A ascensorista da "COSIPA"
A ascensorista da "COSIPA" era u´a mulata forte e simpática, com a mão direita enfaixada, mas estava choramingando quando entrei no seu elevador.
Fomos até o vigésimo oitavo andar, onde se localiza um departamento da minha diretoria em são Paulo, que eu visito mensalmente.
Subimos sozinhos - apenas ela e eu - e em nenhum andar sua cabine foi obrigada a parar, um acontecimento certamente muito raro naquele prédio onde trabalham e transitam diariamente milhares de pessoas.
Naquele silêncio cúmplice e constrangedor, entre soluços reprimidos, ela me disse que estava assim por causa da morte do presidente Médici, que soubera pela manhã, logo ao chegar ao trabalho.
Parecendo um tanto envergonhada ela me confessou:
- Olha, doutor, eu gostava mesmo daquele homem e há muito tempo que não digo isso pra ninguém. Que eu conheça, não há quem goste dele!
Muito intrigado com a inesperada revelação, indaguei:
- O que ele lhe fez para a senhora gostar tanto dele?
- Ah! doutor, na verdade, nada! Eu nem conhecia ele! Nunca que eu o vi aqui em São Paulo, só mesmo de televisão!
- Então, porque esse sentimento?
-Não sei! Desde que ele era presidente que eu gosto dele. Eu tinha uns 13 pra 14 anos e achava que ele era um homem bom. Acho que era isso, não sei explicar! Ele parecia uma pessoa igual a nós ...
Tenho pra mim que foi tudo que conversamos naqueles poucos momentos de isolamento. Eu desci do elevador e ela voltou ao térreo parecendo reconfortada.
Mas, aqueles poucos instantes me afetaram profundamente, tanto quanto outras experiências que foram se acumulando para ajudar-me a aprender a conviver com os outros.
A ascensorista da "COSIPA" é, como todo ser humano, uma pessoa a quem precisamos respeitar e compreender, na sua complexidade e singularidade!

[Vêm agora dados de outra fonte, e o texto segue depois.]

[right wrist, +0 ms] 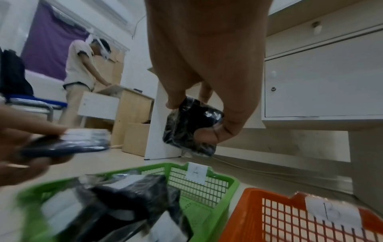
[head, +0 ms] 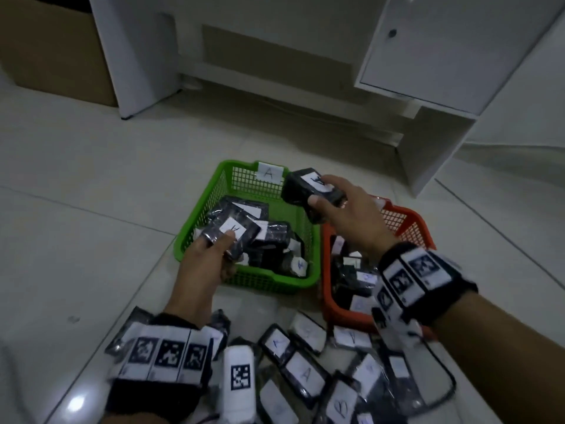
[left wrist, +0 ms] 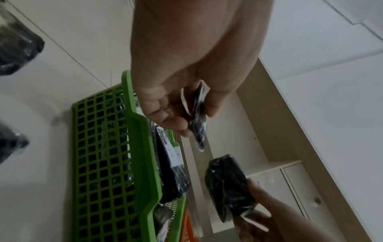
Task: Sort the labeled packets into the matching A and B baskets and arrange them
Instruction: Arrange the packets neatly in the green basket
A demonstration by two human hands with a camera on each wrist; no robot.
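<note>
over the green basket (head: 308,240), right hand (head: 345,209) grips an a-packet (head: 301,188) at its 2 o'clock rim; left hand (head: 204,258) holds another (head: 232,237), probably a, at 8 o'clock, nearer the pile.

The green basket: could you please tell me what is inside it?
The green basket holds a loose pile of black packets with white labels. The left hand holds one packet over it. Lower packets and most labels are covered.
</note>
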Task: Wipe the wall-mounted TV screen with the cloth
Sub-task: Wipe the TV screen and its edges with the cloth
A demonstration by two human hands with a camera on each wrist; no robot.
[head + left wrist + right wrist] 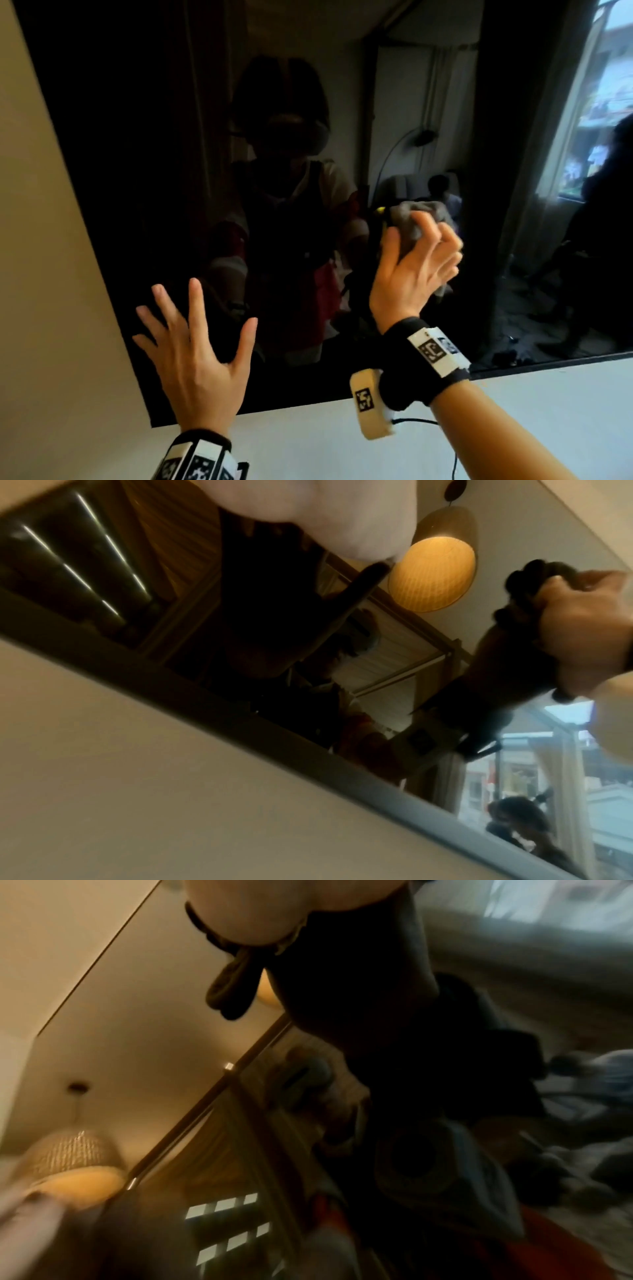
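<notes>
The wall-mounted TV screen (pixel 164 137) fills most of the head view, dark and mirroring the room. My right hand (pixel 419 236) grips a bunched grey cloth (pixel 416 214) and holds it against the glass right of centre. A fold of the cloth (pixel 232 988) hangs below my palm in the right wrist view. My left hand (pixel 205 325) is spread with straight fingers at the screen's lower left corner, holding nothing; whether it touches the glass I cannot tell. In the left wrist view the right hand (pixel 589 631) and the cloth (pixel 514 626) show at the right edge.
A beige wall (pixel 41 240) borders the TV on the left and a pale wall (pixel 531 411) runs below its bottom edge (pixel 308 753). The glass reflects a person, a lit lamp (pixel 435 574) and a bright window (pixel 603 102). A thin cable (pixel 424 420) trails from my right wrist unit.
</notes>
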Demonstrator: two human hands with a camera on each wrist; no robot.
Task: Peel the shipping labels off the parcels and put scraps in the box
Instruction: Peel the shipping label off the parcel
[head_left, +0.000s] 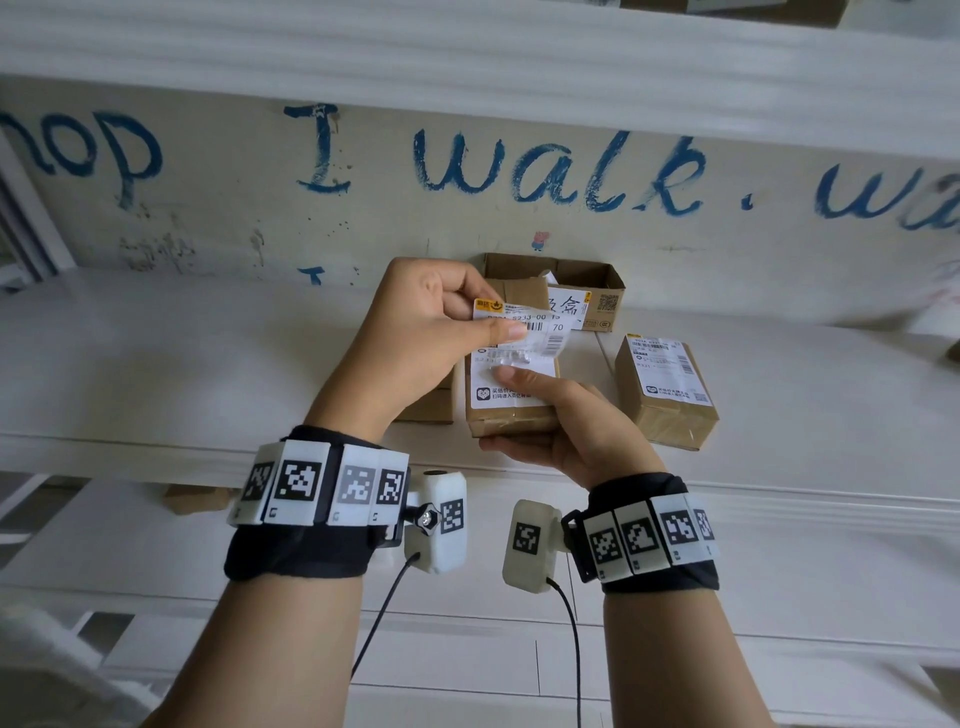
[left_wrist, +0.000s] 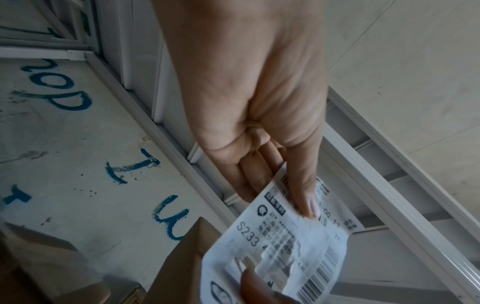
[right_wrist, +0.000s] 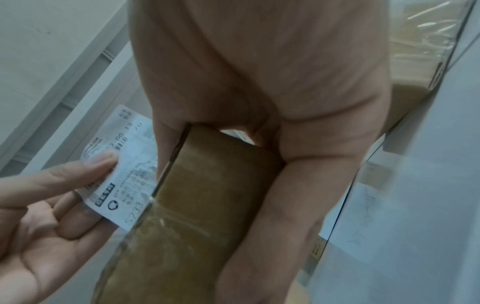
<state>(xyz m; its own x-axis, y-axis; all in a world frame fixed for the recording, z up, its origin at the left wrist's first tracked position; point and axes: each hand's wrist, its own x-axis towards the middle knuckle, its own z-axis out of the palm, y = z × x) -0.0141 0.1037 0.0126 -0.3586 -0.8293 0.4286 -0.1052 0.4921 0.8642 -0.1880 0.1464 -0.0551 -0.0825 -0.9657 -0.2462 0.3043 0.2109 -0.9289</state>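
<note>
My right hand (head_left: 540, 415) grips a small brown parcel (head_left: 511, 410) from below, thumb pressed on its white label. My left hand (head_left: 457, 322) pinches the peeled upper part of that shipping label (head_left: 535, 325) between thumb and fingers and holds it lifted off the parcel; the label's lower part still sticks to the box. In the left wrist view the label (left_wrist: 283, 242) curls up from the parcel (left_wrist: 182, 261) under my thumb. The right wrist view shows the taped parcel (right_wrist: 207, 195) in my palm and the label (right_wrist: 122, 174) pinched beside it.
An open cardboard box (head_left: 576, 291) with scraps inside stands at the back against the painted wall. Another labelled parcel (head_left: 667, 389) lies to the right on the white shelf (head_left: 182, 374). A further brown parcel (head_left: 428, 410) sits behind my left wrist.
</note>
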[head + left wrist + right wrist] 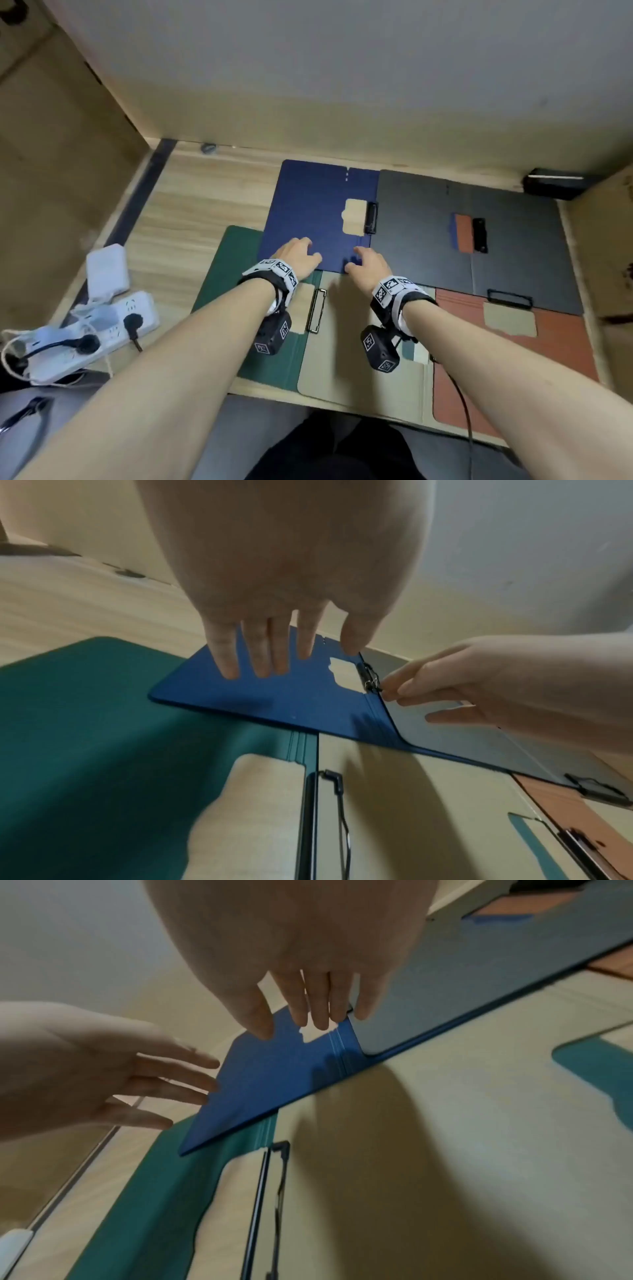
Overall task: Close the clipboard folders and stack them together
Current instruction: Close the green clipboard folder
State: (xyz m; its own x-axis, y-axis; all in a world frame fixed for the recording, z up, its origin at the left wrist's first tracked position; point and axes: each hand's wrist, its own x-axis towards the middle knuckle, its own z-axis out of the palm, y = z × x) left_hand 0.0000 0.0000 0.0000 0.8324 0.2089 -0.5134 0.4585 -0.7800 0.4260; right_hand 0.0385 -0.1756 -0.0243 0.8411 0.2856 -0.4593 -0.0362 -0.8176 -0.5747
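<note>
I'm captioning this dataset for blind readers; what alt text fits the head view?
Both open hands, left hand and right hand, reach over the blue clipboard folder, which lies open on a wooden desk among overlapping green, beige, grey and red-brown folders.

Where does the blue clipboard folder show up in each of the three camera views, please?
Head: the blue folder lies at centre, beyond both hands, overlapping the green folder.
Left wrist: the blue folder lies mid-frame under the left hand.
Right wrist: the blue folder runs diagonally through the centre, below the right hand.
Shared landmark: the notch cut in the blue cover, in all three views.
</note>
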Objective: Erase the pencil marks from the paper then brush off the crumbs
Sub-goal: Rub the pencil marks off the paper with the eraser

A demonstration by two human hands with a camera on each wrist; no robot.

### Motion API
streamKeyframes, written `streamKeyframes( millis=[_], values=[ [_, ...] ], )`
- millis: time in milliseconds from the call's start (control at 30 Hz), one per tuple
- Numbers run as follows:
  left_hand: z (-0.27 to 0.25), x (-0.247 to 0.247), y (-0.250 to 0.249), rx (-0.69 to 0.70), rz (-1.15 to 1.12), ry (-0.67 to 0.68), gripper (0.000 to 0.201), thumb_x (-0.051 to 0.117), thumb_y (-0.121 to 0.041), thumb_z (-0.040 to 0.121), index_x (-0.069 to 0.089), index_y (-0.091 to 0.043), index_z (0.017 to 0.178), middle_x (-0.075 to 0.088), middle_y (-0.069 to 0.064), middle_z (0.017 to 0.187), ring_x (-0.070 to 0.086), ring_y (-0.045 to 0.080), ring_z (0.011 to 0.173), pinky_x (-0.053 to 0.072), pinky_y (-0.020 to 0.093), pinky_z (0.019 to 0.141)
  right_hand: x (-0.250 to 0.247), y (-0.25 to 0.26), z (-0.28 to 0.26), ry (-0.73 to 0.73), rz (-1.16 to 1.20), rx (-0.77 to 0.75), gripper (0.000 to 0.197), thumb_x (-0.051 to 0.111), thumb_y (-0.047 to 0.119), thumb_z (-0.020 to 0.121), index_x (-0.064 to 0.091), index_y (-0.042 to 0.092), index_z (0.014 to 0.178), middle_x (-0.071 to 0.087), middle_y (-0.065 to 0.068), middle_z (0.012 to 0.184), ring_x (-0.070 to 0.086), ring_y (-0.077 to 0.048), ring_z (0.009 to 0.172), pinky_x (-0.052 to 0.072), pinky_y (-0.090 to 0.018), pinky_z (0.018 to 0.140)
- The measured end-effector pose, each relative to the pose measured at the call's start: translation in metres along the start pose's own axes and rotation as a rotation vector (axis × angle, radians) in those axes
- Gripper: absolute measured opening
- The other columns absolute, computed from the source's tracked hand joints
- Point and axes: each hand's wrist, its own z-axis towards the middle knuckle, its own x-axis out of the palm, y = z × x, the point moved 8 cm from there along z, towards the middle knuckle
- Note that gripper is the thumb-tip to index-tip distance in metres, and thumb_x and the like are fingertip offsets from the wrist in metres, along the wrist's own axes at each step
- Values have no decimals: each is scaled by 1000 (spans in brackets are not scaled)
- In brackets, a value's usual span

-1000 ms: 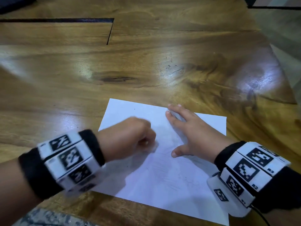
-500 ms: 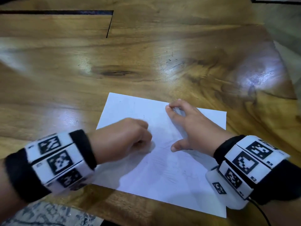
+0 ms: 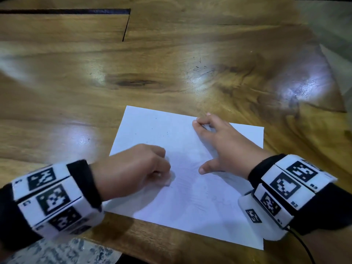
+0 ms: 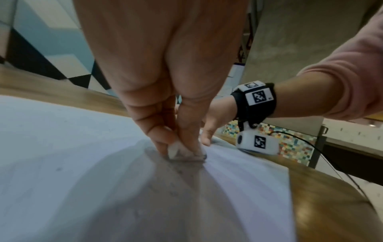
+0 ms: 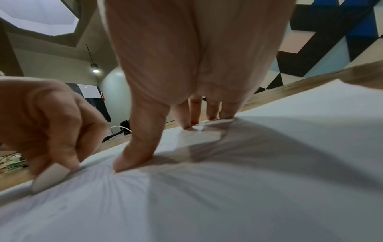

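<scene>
A white sheet of paper (image 3: 190,202) with faint pencil marks lies on the wooden table (image 3: 171,63). My left hand (image 3: 141,168) pinches a white eraser (image 4: 178,151) and presses its end onto the paper (image 4: 82,188) near the sheet's middle left. The same eraser (image 5: 48,178) shows tilted in the right wrist view. My right hand (image 3: 221,145) is spread on the paper (image 5: 228,196), its fingertips (image 5: 209,117) and thumb pressing the sheet down near its far edge. Tiny dark crumbs (image 4: 179,172) lie on the sheet near the eraser.
The table's near edge runs just below the paper, with a patterned grey cloth (image 3: 66,252) at the bottom left. A dark slot (image 3: 64,11) crosses the far left of the tabletop. A black cable (image 3: 302,246) hangs from my right wrist.
My left hand has shifted the eraser back a little toward me and the left on the paper. The fingers of my right hand have arched slightly while staying on the sheet.
</scene>
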Motion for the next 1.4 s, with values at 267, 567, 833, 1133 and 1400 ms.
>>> streamKeyframes(
  millis=[267,567,833,1133,1400],
  values=[
    [34,-33,16,-63,56,-228,13,65,-17,75,59,-18,64,41,-3,63,44,18,60,23,20,53,-1,1,0,2,-6,8,106,75,41,70,6,22,148,5,10,148,3,-10,140,5,-7,98],
    [20,-16,2,-37,-5,-149,13,59,-28,74,64,-19,66,42,-6,62,43,12,53,30,15,53,1,7,-1,22,-20,-19,105,75,39,70,6,24,148,6,11,149,-13,-10,141,-2,-11,101],
    [-14,17,-19,-34,-75,-104,12,60,-19,79,58,-18,67,35,-11,67,41,5,62,29,15,55,2,5,0,13,-19,-23,105,76,39,69,8,24,148,5,11,149,-13,-9,141,-1,-12,103],
    [1,11,-13,-89,-56,50,8,62,-16,74,63,-18,67,47,-10,62,42,1,53,32,10,57,-2,-3,-17,-22,-62,88,106,70,49,71,5,17,148,5,9,149,1,-9,140,11,-13,107],
    [91,-61,9,-166,89,-218,16,67,-13,75,69,-13,91,69,7,85,51,16,71,35,22,58,3,-3,-17,11,-66,72,111,70,50,71,-1,14,148,0,7,149,-9,-9,141,0,-10,102]
  ],
)
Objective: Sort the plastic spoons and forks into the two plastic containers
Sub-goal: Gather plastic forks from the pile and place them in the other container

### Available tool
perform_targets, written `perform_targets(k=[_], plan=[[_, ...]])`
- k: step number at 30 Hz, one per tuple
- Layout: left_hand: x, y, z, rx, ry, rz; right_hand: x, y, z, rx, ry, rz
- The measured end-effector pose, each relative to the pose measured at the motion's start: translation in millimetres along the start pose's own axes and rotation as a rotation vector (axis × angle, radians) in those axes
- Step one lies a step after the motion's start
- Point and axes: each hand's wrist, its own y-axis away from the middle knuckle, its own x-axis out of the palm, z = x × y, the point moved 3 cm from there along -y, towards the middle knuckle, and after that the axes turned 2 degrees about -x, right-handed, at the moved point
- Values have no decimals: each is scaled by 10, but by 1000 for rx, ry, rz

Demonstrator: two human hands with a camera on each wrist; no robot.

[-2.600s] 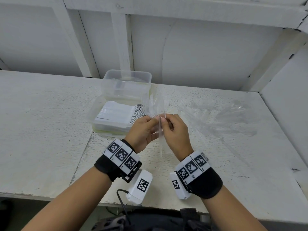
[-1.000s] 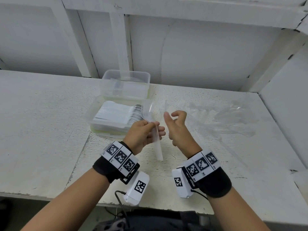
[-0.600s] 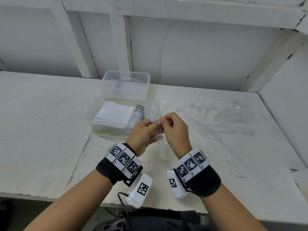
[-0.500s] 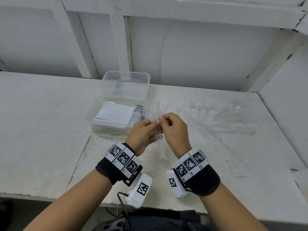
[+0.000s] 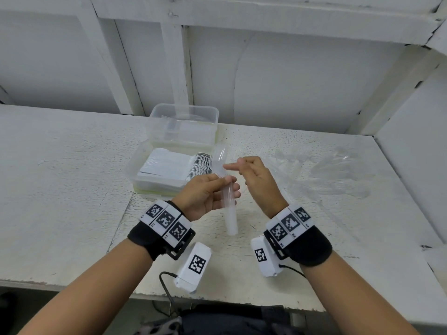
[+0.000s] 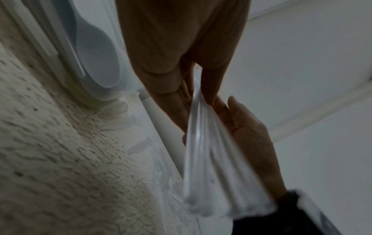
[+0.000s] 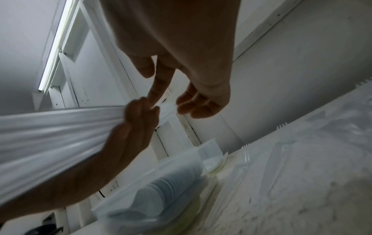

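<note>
- The left hand (image 5: 205,193) is gripping a stack of clear forks (image 5: 223,187), handles down; judging by this, forks are being gathered for sorting.
- The right hand (image 5: 257,180) is hovering beside it, loosely curled, holding nothing.
- Next, it should be picking a loose fork from the pile (image 5: 321,172) to its right.
- The spoon container (image 5: 167,169) is sitting just beyond the left hand, the other container (image 5: 183,124) behind it.

no readable text, wristbands (image 5: 167,220) bear coded squares (no lettering)
</note>
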Motion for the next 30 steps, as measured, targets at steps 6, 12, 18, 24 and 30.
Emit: perform_targets(k=[6,12,18,24,30], plan=[[27,34,-6,-9,-197,64,-158,-199,61,55,75,-20],[72,83,25,-84,-324,187,-101,-282,116,-36,162,234],[42,112,87,-151,-316,252,-119,-291,9,-29,144,55],[-49,138,42,-192,-406,319,-195,-272,51,-41,117,-8],[-262,108,-210,-159,-728,222,-302,-256,113,-72,332,188]])
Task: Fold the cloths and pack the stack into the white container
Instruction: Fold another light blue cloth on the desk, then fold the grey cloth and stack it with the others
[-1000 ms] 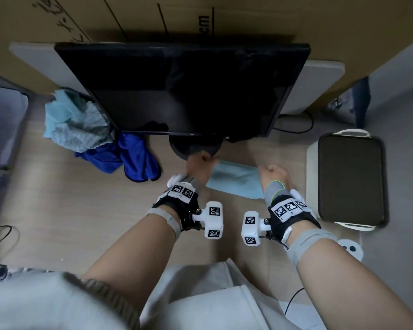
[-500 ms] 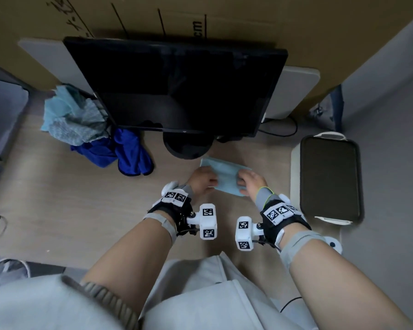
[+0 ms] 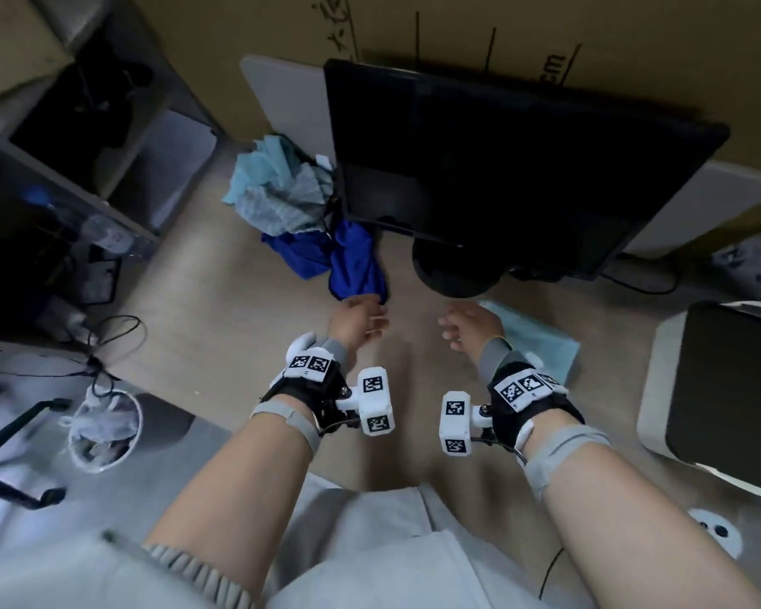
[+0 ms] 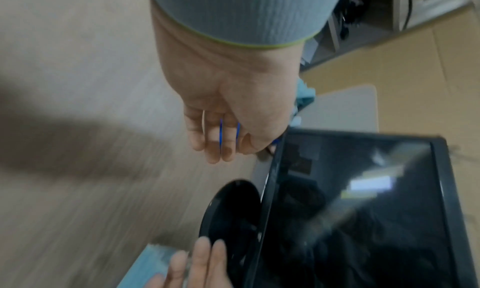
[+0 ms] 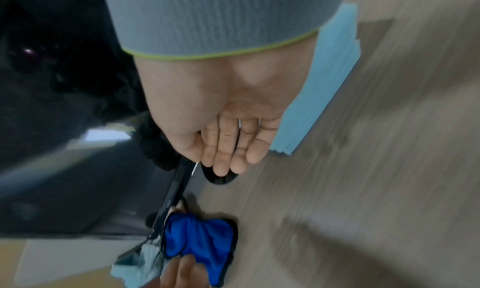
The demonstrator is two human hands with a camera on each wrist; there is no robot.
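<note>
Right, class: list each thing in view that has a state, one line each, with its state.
Folded light blue cloth: lying flat on the desk, released.
Crumpled royal blue cloth: unfolded, in the pile.
Crumpled pale blue and grey cloths: unfolded, heaped.
White container: no cloth visible in it.
Black monitor: screen dark.
Left hand: open, holding nothing.
Right hand: open, holding nothing.

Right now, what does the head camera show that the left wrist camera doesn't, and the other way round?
Only the head view shows the white container with its dark inside at the desk's right edge, the pile of light blue, grey and dark blue cloths beside the monitor, and both wrist rigs. Only the left wrist view shows the left hand from the palm side, fingers relaxed and holding nothing, with dark blue showing between them. Both show the black monitor on its round base, the folded light blue cloth on the wooden desk, and the right hand.
</note>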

A mim, como já disse, aquele encontro marcou de um modo especial. Alem de me haver apiedado dela, daquela pobre moça com seu toque de humanidade, espanei do meu coração o sentimento de menosprezo que eu sempre tive para com o general Médici, na verdade uma sensação de quase repugnància que desde o primeiro general-presidente armazenei
comigo, na vergonha que sentia em ser um brasileiro vivendo. numa idade média moderna criada por uma revolução de fancaria...
Voltei a aprender com a ascensorista da "COSIPA" que tudo na vida é muito relativo e que as pessoas como as coisas têm muitas faces...
Se a cada vez que eu subisse num elevador recebesse lições como aquela seria sem dúvida um homem muito melhor, mais rico de compreensão humana e, naturalmente, mais feliz!